Tuesday, July 7, 2009

Brussels

Prof Piet Kommers of the University of Twente in Enschede, the Netherlands was instrumental in getting me to Brussels last week.
He asked me to be the respondent for a document that he had written for a European Union-sponsored report on the social impact of ICT (Information and Communication Technologies). Piet wrote the section on lifelong learning.
This commitment required some juggling of my diary. I had agreed to go to Kartoum, Sudan, and Swakopmund, Namibia, and finally Johannesburg. I thought I could combine all three. Turns out that the costs involved would be enormous. The result was that I postponed Khartoum, and separated all the trips.
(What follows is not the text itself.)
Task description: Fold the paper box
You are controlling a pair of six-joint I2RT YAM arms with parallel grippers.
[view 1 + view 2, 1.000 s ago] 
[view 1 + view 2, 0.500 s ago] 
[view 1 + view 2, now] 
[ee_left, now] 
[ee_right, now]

It turns out that the fastest, and cheapest way to get from Johannesburg to Brussels, is on Ethiopian Airways via Addis Ababa and Paris - 16 hours and your're there.
Meanwhile Jolanda de Villiers Morkel of CPUT department of Architecture put me in contact with Dolf Wieers, a retired architect, who has had a long-standing relationship with our Department. Dolf thought it would be a good idea to take me on a trip to Ghent, and his brother, Paul was kind enough to lead me around through Brussels. I took myself on a trip to Antwerp.
You can see the pictoral evidence on my Facebook profile in an album called Belgium 2009.
Paul Wieers speaks no English, so it gave me the opportunity to learn Flemish in a great hurry. You just speak Afrikaans slowly and with a terrible accent (ha ha ha). It was great to get to the stories behind the stories of all the institutions and constructions in Brussels, and Paul, a trained tour guide and teacher at heart was careful to stop from time to time and to quizz me to ensure that I was learning. (In what year was the main square bombed? And what are the dates on these buildings...)
Ghent is an amazingly beautiful city, and having an architect take you around and point out sites of historical and architectural importance was a rare privilege.
Then it was on to the European Union. As I was getting ready to sit down the chap next to me was fiddling with the plug of his computer, and I saw a little bit of his name tag. His surname was Van Oranje. This, I thought, was rather a grand surname. Then his name became visible and it turns out to be Constantijn. Oh gosh, I thought. How funny, a really grand surname like Van Oranje, matched with a really grand sounding name of Constantijn. So I asked the chap if he was related to the Dutch Royal Family whom I know to be called Van Oranje. "Sort of" he replied. I then mentioned to him that we had a whole provinde named after them, but that we changed the Orange bit after 1994.
Then it dawned on me that he might well be PRINCE Constantijn of Orange. When I looked more closely at his name tag, I notice he had blacked out the word "Prins"! Piet Kommers took a picture for my "Big Trees" collection.
The presentations at the EU were very interesting, and I will be reporting more closely on what I have learnt - once the report has been published.
All in all it was a tremendous experience, and the only thing that I regretted is not taking some or all of my famliy along to share it!